Keep network statuses up to date as requests are made #7186

mcmire · 2025-11-18T21:55:52Z

Explanation

NetworkController has the ability to analyze an RPC endpoint and capture its availability status (that is, whether the controller is able to make successful requests to the endpoint). However, this step occurs automatically only once, when the RPC endpoint's network is switched to, and so any changes in status while the network is being used will not be reflected in state. This problem can be mitigated by periodically calling lookupNetwork manually, but this is awkward, and usage of this method should be kept in check so as not to create too many requests.

Ideally, the controller should keep track of network status as requests are made. This commit implements this change by hooking into network client events added in a previous commit.

Note that this PR does not remove lookupNetwork or touch the existing behavior for this method. So with these changes there are now two strategies at play for updating the network status. This should be okay for the time being, although we should look to refactor this in the future.

References

Progresses https://consensyssoftware.atlassian.net/browse/WPC-99.

Checklist

I've updated the test suite for new or updated code as appropriate
I've updated documentation (JSDoc, Markdown, etc.) for new or updated code as appropriate
I've communicated my changes to consumers by updating changelogs for packages I've changed, highlighting breaking changes as necessary
I've prepared draft pull requests for clients and consumer packages to resolve any breaking changes

Note

Automatically updates network status metadata in response to chain-level RPC events; introduces Degraded status, refactors metadata update API, and adds comprehensive provider tests.

NetworkController:
- Auto-subscribes to NetworkController:rpcEndpointChainUnavailable, ...ChainDegraded, and ...ChainAvailable to update networksMetadata[networkClientId].status in real time.
- Refactors #updateMetadataForNetwork to accept a metadata object and updates all call sites (#lookupGivenNetwork, #lookupSelectedNetwork).
Constants:
- Add NetworkStatus.Degraded and clarify enum semantics.
Tests:
- Add tests/NetworkController.provider.test.ts covering status transitions (available ↔ degraded ↔ unavailable), retries, failover, and recovery.
- Move/export withController helper to tests/helpers.ts and remove inline duplicate.
Changelog:
- Document automatic status updates via chain-level RPC events.
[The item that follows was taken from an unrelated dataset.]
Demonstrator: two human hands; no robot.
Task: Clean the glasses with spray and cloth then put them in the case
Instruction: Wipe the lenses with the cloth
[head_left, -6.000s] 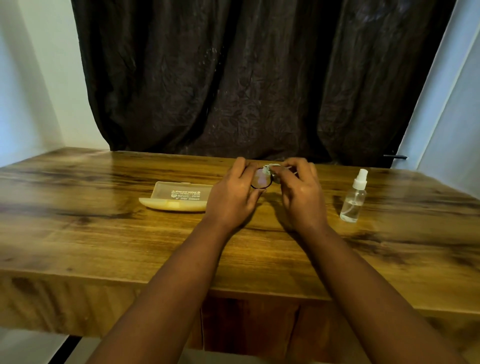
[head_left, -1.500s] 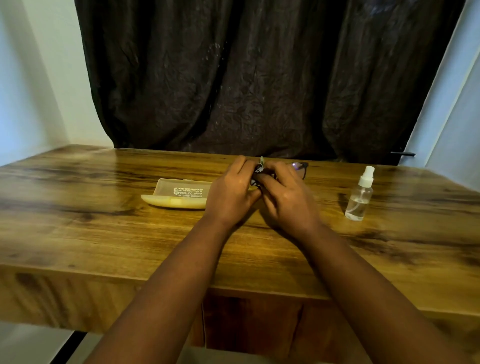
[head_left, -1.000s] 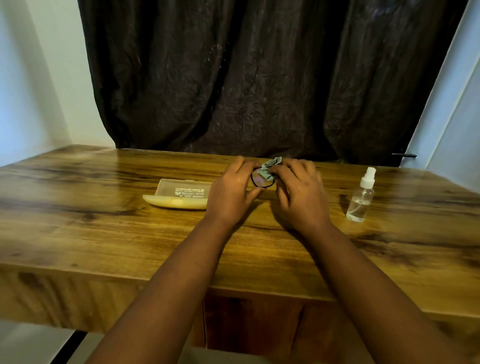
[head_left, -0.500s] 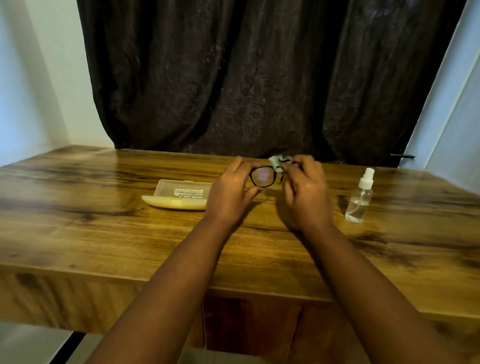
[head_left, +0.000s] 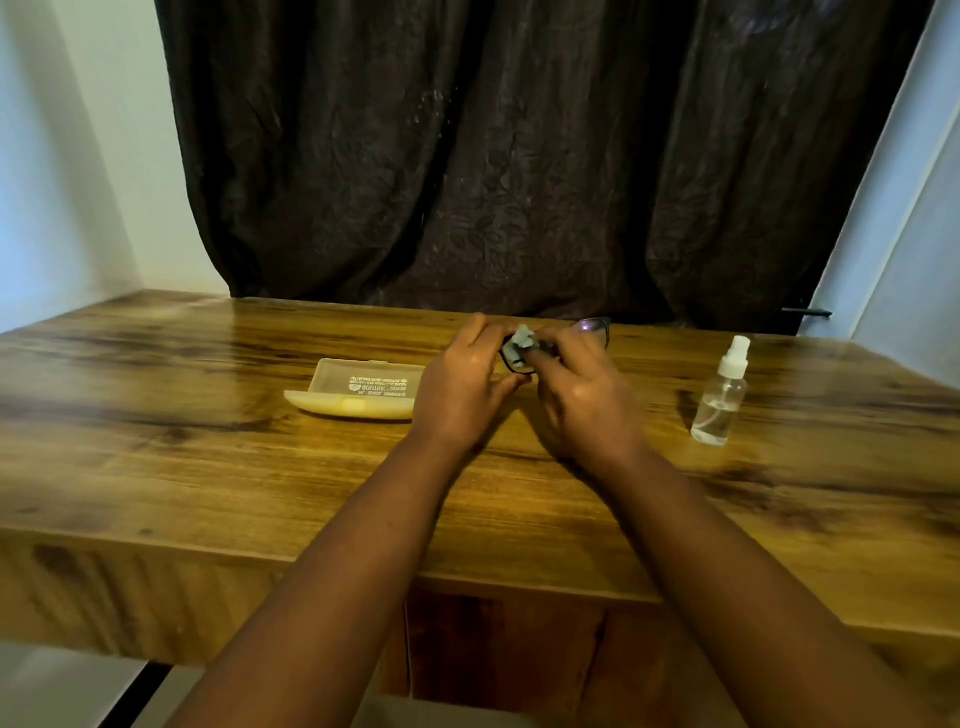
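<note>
Both hands meet above the middle of the glossy brown wood-grain table (head_left: 208, 467); the left hand (head_left: 462, 387) curls its fingers round the left end of the black-framed glasses (head_left: 592, 330), holding them off the tabletop; the right hand (head_left: 582, 400) pinches a small crumpled pale grey-green cloth (head_left: 522, 339) against the left lens, fingers bent round it; the right lens shows past the right hand's knuckles, with a violet glint. Just left of the left hand lies the pale yellow hard plastic glasses case (head_left: 358, 395), open, its translucent lid with printed lettering laid back; what the tray holds cannot be made out. Well to the right stands the small clear plastic spray bottle (head_left: 719, 402) with a white nozzle, upright, with clear liquid in its lower part. A dark brown curtain (head_left: 519, 156) hangs behind the table.
</note>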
^{Written by Cursor Bugbot for commit e623211. This will update automatically on new commits. Configure here.}

In a future commit we will introduce changes to `network-controller` so that it will keep track of the status of each network as requests are made. These updates to `createServicePolicy` assist with that. See the changelog for a list of changes to the `ServicePolicy` API. Besides the changes listed there, the tests for `createServicePolicy` have been refactored slightly so that it is easier to maintain in the future.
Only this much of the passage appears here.